It was once as big as Sandringham House but has now vanished from the Norfolk landscape. Local historian Chris Weston tells the story of a lost public school turned naval college.

Norfolk's County School, based a little way on the Fakenham side of North Elmham, was the brainchild of Joseph Lloyd Brereton.

The Rev Brereton was also Rector of Little Massingham and persuaded many well-to-do people both in and outside Norfolk to back his venture, including the Prince of Wales (later Edward VII) who not only laid the foundation stone on March 17 1873, but became its first patron.

The aim of the school was to provide education for the sons of farmers, tradesmen and the like – the 'middling sort' of the county.

When completed, the 58-acre County School site was described as being similar in size to Sandringham House and was almost self-sufficient, with its own bakery, generating plant, infirmary, laundry, stables and training block. A huge water tower in the grounds adequately provided the school's requirements.

Its 87 rooms included a galleried Central Assembly Hall measuring 70 x 40ft and adjacent to the Mess Hall was a room that was eventually used as a cinema.

St Luke's Chapel, big enough for up to 240 worshippers at a sitting, was built and consecrated in 1883, before enlargement with transepts in 1926. Two stained glass windows were later added in memory of Frederick Humby, a former pupil who lost his life as a ship's Steward in the Titanic disaster of 1912.

Elsewhere were a gardener's cottage and an open-air 70ft by 30ft swimming pool next to the river. A boathouse stood on the river bank and a cricket ground lay east of the main building. The kitchen, offices and dining-hall were on the top floor of the three-storey building whose central block extended to four floors and there was also a school choir.

Sleeping accommodation wasn't in dormitories, but rooms of up to 13 beds, though several only had only six or seven. The building's exterior was made of flint with red brick dressings, large dormers and weather tiling at intervals. The roof was covered with red and black banded tiles and internal and external timberwork was stained and varnished.

The school – for boys only - opened in July 1874. Numbers swelled to more than 100 in 1881, by which time pupils came not only from around Norfolk but from beyond and even abroad. Annual fees were 40 guineas and such was its importance that in 1884, the school gained its own railway station, 'County School'. From here, the 'main' line led either to Dereham or Fakenham while a separate platform served Aylsham and Wroxham.

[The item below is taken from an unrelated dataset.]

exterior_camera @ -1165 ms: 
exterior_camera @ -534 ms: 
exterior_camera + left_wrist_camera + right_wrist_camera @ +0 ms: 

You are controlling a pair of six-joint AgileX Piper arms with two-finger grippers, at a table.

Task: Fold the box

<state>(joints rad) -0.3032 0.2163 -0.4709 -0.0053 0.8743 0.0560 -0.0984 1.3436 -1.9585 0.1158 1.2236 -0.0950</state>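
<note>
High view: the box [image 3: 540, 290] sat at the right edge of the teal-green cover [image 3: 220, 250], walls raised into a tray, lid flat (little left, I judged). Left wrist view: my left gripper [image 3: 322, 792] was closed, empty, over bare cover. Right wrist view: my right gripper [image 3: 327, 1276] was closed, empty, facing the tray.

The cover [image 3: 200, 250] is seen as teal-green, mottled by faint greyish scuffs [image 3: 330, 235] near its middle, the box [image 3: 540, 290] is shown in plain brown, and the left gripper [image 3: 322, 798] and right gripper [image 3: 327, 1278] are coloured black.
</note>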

But the school was short-lived due to falling numbers. A roll of 84 boys in 1883 had dropped to 70 the following year, and this trend continuing until its inevitable closure in 1895. The building then remained empty for two years before the arrival of Edmund Hannay Watts, a wealthy London ship owner and admirer of Dr Barnardo's. He reopened the premises as the Watts Naval Training School, where up to 300 future seagoing boys could live while training, enjoying good board and education. But for some, the school (in its various incarnations) had tragic links.

Ascending away from the station and level crossing, the roadway passes a small cemetery now mostly hidden by trees. It contains the headstones of 16 boys aged between 11 and 14. Some died while clinging to the underside of departing trains while trying to run away.

Watts closed in 1949, with the site converted into a 'standard' Barnardo's Home until final closure in July 1953. The station closed in 1964 but still remains as the northernmost part of the Mid-Norfolk Railway, with plans to link it to Dereham southwards and, eventually, northwards to Fakenham too.

As for the once-magnificent County School complex itself, that has long vanished into dust and rubble. The Bugle Boys message of achievement has also vanished but memories of the School's three phases are displayed at the station.